For a period of 40 minutes, starting at 19:02 UTC on May 17th, Spreedly pro-actively returned an error when customers attempted to interact with one of our gateway partners. This was one of our built-in system protection systems (described below) kicking in to keep a significant slowdown of one high-volume gateway from affecting / blocking traffic to all of our gateways. All of the transactions blocked are safe to retry since they were never processed and passed on to the gateway.
On the day of the incident one of our customers had a large on-sale event. This is a recurring/normal pattern that we’re well acquainted with, and the volumes were well within other similar events we have handled. However, for the forty minutes of the incident the gateway began to slow down significantly, forcing Spreedly systems to spend more and more of their capacity waiting on responses from that gateway.
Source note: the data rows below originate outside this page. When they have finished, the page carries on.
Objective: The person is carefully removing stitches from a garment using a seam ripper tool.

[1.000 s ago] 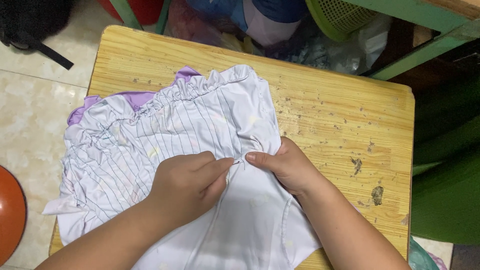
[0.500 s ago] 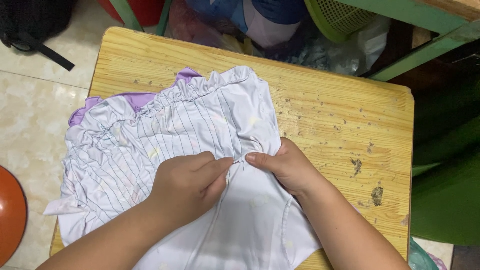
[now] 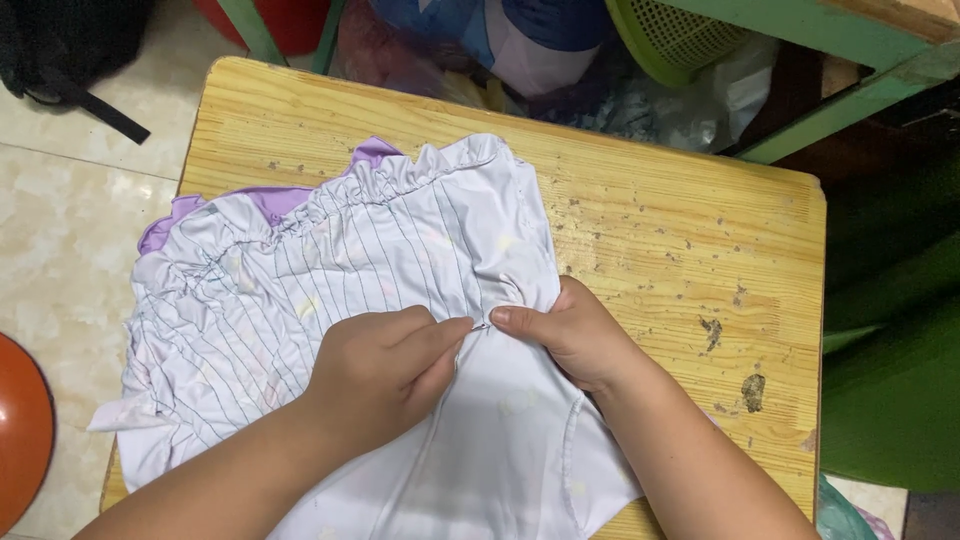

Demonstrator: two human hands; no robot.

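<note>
Head view: a thin, white pinstriped garment point(image 3: 380, 300) with a gathered ruffle and purple lining lies rumpled on the scuffed wooden worktop point(image 3: 680, 220). At its centre, left hand point(image 3: 385, 375) and right hand point(image 3: 565, 335) pinch its fabric.

A pale lilac-white garment point(image 3: 380, 290) is marked with thin dark vertical stripes, and brighter purple fabric point(image 3: 270, 203) is seen along its gathered upper edge. The table point(image 3: 680, 220) is yellowish wood, speckled with dark spots. Green is seen on the basket point(image 3: 670, 40), and orange-red on the round object point(image 3: 20, 430).
</note>
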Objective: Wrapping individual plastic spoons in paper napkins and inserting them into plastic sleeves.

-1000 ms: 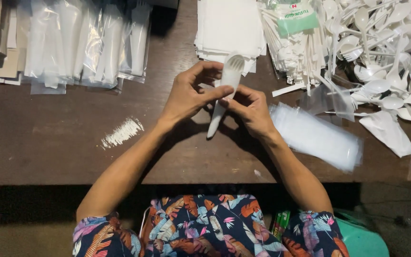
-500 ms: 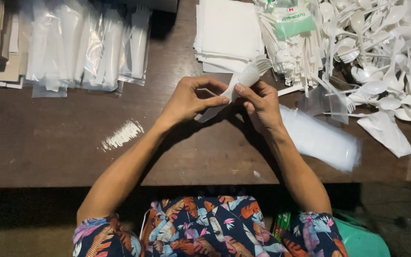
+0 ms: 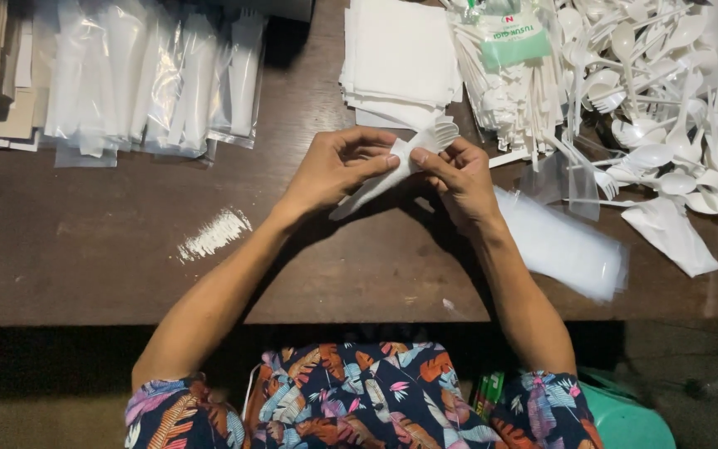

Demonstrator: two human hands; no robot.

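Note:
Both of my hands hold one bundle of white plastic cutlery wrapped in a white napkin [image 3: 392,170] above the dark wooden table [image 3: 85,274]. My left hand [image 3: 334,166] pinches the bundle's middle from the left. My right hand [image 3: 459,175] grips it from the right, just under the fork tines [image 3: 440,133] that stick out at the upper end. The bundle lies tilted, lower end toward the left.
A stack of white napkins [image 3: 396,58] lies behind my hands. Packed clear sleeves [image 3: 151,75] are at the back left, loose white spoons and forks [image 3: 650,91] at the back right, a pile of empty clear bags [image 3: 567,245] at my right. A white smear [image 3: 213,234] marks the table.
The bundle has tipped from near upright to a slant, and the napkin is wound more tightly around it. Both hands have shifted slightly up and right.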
Knowing from past experience that this is a risk for high volume gateways, we have previously put into place a system protection we call the Circuit Breaker (inspired by Release It!). One of the things this system tracks is how much of our available capacity is being used by a specific gateway in a given period of time. The Circuit Breaker will “open” and immediately return an error if it sees one gateway saturating too many system resources, and that is what happened in this case.
Overall, the good news is that the system worked exactly as intended! It prevented a fault at one high-volume gateway from causing any negative effects to processing on any other of our gateways. Two challenges arose with operating the Circuit Breaker that elevated this from a “normal course of business” to an incident on the Spreedly side, though.
First, this is the first time the Circuit Breaker has tripped due to system saturation, and we had to do some research to ensure the transactions were failing due to a Circuit Breaker trip. The team now in charge of the Circuit Breaker didn’t know that there was an existing runbook for its operation, and so it took longer than it should have to nail down exactly what was going on.
Second, as we researched during the incident, we realized that the Circuit Breaker system saturation threshold had not been updated when we recently added system capacity. Thus, it may have been a bit overeager in tripping and needs to be tuned based on current system parameters.
One of the most important things we realized as we worked through this was that we are not doing a good job of surfacing the fact that Spreedly is blocking transactions due to a Circuit Breaker (or other system protection) event in a consistent, easily machine-readable way. This makes it hard for customers to use this as a back-pressure indicator and react in real-time, and it also makes later retries of transactions harder than they should be. We will be queuing up work to remediate this.
The other big take-away for the team was that we need to pro-actively refresh everyone on this particular function of the Circuit Breaker, the runbooks associated, review all the parameters in light of our current system configuration, and ensure operation of the system is something new team members learn about. That work is being queued up for the near future.
We’re actually really happy with the isolation that the Circuit Breaker provided in this case - it did its job and prevented a significant slowdown at one partner gateway from becoming a system-wide incident. Now that we’ve seen it in operation, we know how to tweak it - and our responses to it - to hopefully make the next time it triggers a non-incident.